YOUR TASK → Copy out the whole listing exactly as written, leaving the pictures behind.

◆ ◆ ◆

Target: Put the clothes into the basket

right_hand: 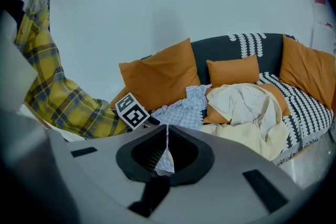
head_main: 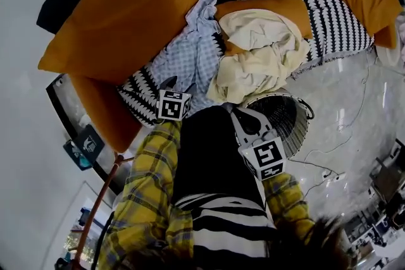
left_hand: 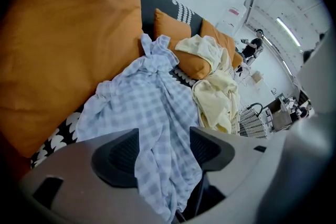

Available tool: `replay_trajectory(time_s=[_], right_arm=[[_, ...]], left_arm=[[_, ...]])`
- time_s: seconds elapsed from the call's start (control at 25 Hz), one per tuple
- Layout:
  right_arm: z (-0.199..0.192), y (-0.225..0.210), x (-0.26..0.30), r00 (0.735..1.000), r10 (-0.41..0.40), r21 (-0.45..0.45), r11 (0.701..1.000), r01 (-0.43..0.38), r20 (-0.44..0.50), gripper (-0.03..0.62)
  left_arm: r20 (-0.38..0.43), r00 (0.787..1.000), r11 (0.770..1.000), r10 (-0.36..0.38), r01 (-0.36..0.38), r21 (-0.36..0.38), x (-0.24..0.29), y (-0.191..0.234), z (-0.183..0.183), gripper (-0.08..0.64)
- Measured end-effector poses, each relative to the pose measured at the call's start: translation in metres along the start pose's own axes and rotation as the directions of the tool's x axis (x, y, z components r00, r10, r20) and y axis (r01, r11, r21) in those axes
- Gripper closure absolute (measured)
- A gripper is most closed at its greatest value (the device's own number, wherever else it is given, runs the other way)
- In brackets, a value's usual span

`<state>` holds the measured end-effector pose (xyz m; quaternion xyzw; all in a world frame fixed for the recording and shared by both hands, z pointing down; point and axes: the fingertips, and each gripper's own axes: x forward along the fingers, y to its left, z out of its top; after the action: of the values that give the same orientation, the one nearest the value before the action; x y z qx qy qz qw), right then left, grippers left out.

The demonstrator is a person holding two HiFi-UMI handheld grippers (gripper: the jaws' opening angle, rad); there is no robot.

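left hand-held gripper (left_hand: 164, 147): released; the jaws are spread wide over the near end of the blue checked garment (left_hand: 152, 102), which is seen between them but is not clamped by the pads.
right hand-held gripper (right_hand: 167, 127): clenched; the jaw tips are brought together and nothing is gripped.
blue checked garment: laid out on the patterned seat of the sofa (head_main: 335, 19), just right of the large orange cushion (head_main: 126, 9).
cream garment (head_main: 259, 57): heaped to the right of the checked one and touching it, draped over a smaller orange cushion and hung over the seat's near edge.
basket (head_main: 292, 129): a dark wire one, set on the pale floor (head_main: 354, 110) just near of the sofa, below the cream garment.
sleeves (head_main: 149, 180): yellow plaid, seen behind both marker cubes.
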<state>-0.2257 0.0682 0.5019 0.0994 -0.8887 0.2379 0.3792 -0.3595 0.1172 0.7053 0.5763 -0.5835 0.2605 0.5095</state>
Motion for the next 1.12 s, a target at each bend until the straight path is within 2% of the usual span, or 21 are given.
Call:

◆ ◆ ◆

TASK SOLUTION →
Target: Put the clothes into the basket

right_hand: 
head_main: 
left_hand: 

Available tool: `replay_trajectory(time_s=[_], right_arm=[[_, ...]], left_arm=[[_, ...]])`
- time_s: seconds elapsed from the call's start (control at 25 Hz), one per tuple
- Layout:
  right_arm: z (-0.199..0.192), y (-0.225..0.210), x (-0.26..0.30), r00 (0.735..1.000), r10 (-0.41..0.40), r21 (-0.45..0.45), r11 (0.701..1.000), r01 (-0.43..0.38), r20 (-0.44..0.50), gripper (-0.03..0.62)
  left_arm: r20 (-0.38..0.43), r00 (0.787..1.000), r11 (0.770..1.000), r10 (-0.36..0.38), r01 (-0.36..0.38), r21 (-0.36..0.38), x (-0.24..0.29), y (-0.191..0.234), z (-0.183..0.183), gripper (-0.08..0.64)
- Measured end-effector poses, each relative to the pose measured at the call's start: translation in metres along the start pose's own axes and rotation as the directions of the tool's x axis (x, y, z components r00, r10, r20) and y axis (r01, r11, r21) in those axes
- Gripper closure absolute (measured)
- A gripper is most closed at its greatest value (the device's own number, wherever else it is given, runs the other way)
- In brackets, a value's usual span

`<state>` holds the measured end-effector pose (xyz m; quaternion xyzw; all in a world frame fixed for the recording and shared by both hands, z pointing down; point and axes: the fingertips, and each gripper's own axes: x forward along the fingers, y to its left, z out of its top; after the action: of the values that give the same orientation, the one nearest the value before the action; x y z qx qy qz qw), right then left, grippers left out.

The demonstrator is a person holding two HiFi-UMI handheld grippers (gripper: the jaws' opening angle, rad); there is no robot.

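left hand-held gripper (left_hand: 164, 147): released; the jaws are spread wide over the near end of the blue checked garment (left_hand: 152, 102), which is seen between them but is not clamped by the pads.
right hand-held gripper (right_hand: 167, 127): clenched; the jaw tips are brought together and nothing is gripped.
blue checked garment: laid out on the patterned seat of the sofa (head_main: 335, 19), just right of the large orange cushion (head_main: 126, 9).
cream garment (head_main: 259, 57): heaped to the right of the checked one and touching it, draped over a smaller orange cushion and hung over the seat's near edge.
basket (head_main: 292, 129): a dark wire one, set on the pale floor (head_main: 354, 110) just near of the sofa, below the cream garment.
sleeves (head_main: 149, 180): yellow plaid, seen behind both marker cubes.
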<state>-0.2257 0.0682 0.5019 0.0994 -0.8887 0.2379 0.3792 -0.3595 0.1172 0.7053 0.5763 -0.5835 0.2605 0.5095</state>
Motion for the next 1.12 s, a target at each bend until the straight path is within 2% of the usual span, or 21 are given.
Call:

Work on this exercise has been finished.